Further, there are growth catalysts for Capital One. Going back to the company’s earnings call, the management team said that the company is continuing “to see attractive growth opportunities in [the] domestic card business.” This commentary is supported by the data points in the company’s earnings report. The ending loan held for investment in the credit card business increased 21% year-over-year while the purchase volume increased 6% year-over-year as consumers seek more credit in times of market uncertainty. As the market uncertainty and inflationary pressure persist, I continue to believe that this trend will continue. Further, Capital One’s domestic credit card portfolio is in a favorable competitive position. With the launch of the Venture X credit card in November of 2021, the company has cards for nearly all income brackets. Venture series cards for premium travelers, Savor and Quicksilver cards for cashback, and lower credit builder cards for less affluent consumers. Therefore, with elevated purchase volume and credit demand, I continue to believe Capital One will see growth in the industry, especially as the company has a competitive credit card portfolio offering.
Risk to Thesis
So far, Capital One’s deposit inflows and delinquency levels were healthy. However, given a worsening macroeconomic conditions or even consumer sentiment towards relatively smaller banks compared to the biggest banks, conditions could deteriorate from current levels. During the May FOMC meeting, the Federal Reserve increased the federal funds rate by another 25 basis point as inflation has been persistently high despite its downward trajectory. As such, with a likely higher interest rate in an inflation environment, if consumer delinquencies accelerate faster than management’s forecast, significant risk to Capital One could emerge.
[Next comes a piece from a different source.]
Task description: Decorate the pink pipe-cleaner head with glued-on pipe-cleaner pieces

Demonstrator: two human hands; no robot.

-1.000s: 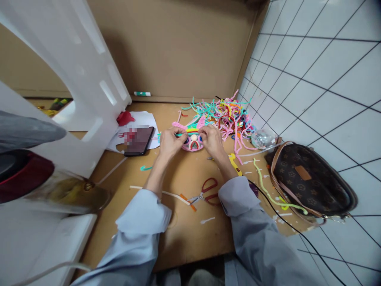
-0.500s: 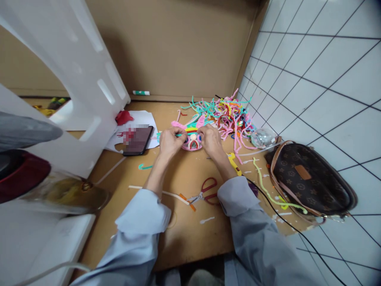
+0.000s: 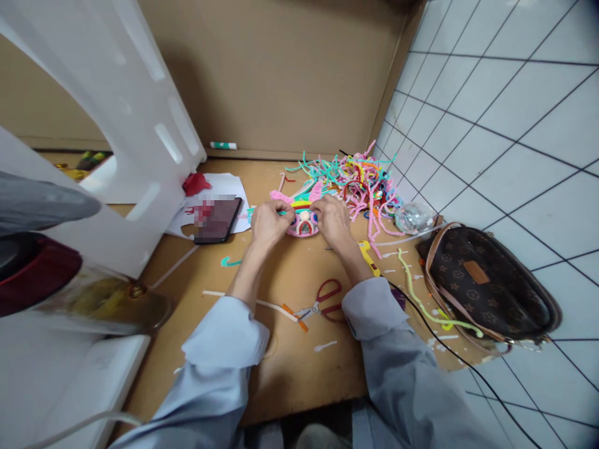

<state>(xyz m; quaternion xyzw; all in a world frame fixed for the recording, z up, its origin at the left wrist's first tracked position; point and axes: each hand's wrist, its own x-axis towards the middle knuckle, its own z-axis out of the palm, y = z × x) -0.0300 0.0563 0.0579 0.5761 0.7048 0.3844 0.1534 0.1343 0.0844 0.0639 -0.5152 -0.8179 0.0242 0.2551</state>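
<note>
Tiled wall (image 3: 496, 131) borders the table (image 3: 309, 374) on the right; a tangled pile of fuzzy stems (image 3: 359, 178) lies toward the rear. Location of the pink craft piece (image 3: 303, 231): between the hands, just in front of the pile. Left hand (image 3: 270, 223): thumb and fingers pinched at the piece's upper left edge. Right hand (image 3: 333, 219): pinched likewise at the upper right. Exact fingertip contact is partly hidden. A yellow-and-red band (image 3: 301, 204) spans the gap. Apply light, equal pressure on both sides; soft stems probably flatten if squeezed. Keep the band level, and fingertips clear of the cream ball (image 3: 305, 215) below. Scissors (image 3: 317, 308) lie nearer the body.
</note>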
Further, if more small and mid-size banks fall during this environment, consumer deposits could see heavy inflows in only the biggest banks as they could be perceived by the public as the safest banks.
In recent months, Capital One’s stock price has been pressured to the banking industry concerns. However, I believe these concerns are not relevant to Capital One. There have been no signs of deposit outflows or materially worsening delinquency rates. In fact, consumer deposits have been showing consistent inflows with delinquency rates just expected to normalize to pre-pandemic levels. Further, with a significant allowance for credit loss position, Capital One’s financial health is not in a weak position. The company’s growth prospects and valuations tell a similar story. Not only is it likely that the company’s credit card growth will continue, Capital One’s valuation multiples are within the range of its industry peers. Therefore, as the company’s stock is showing signs of weakness, I believe COF stock is a buy.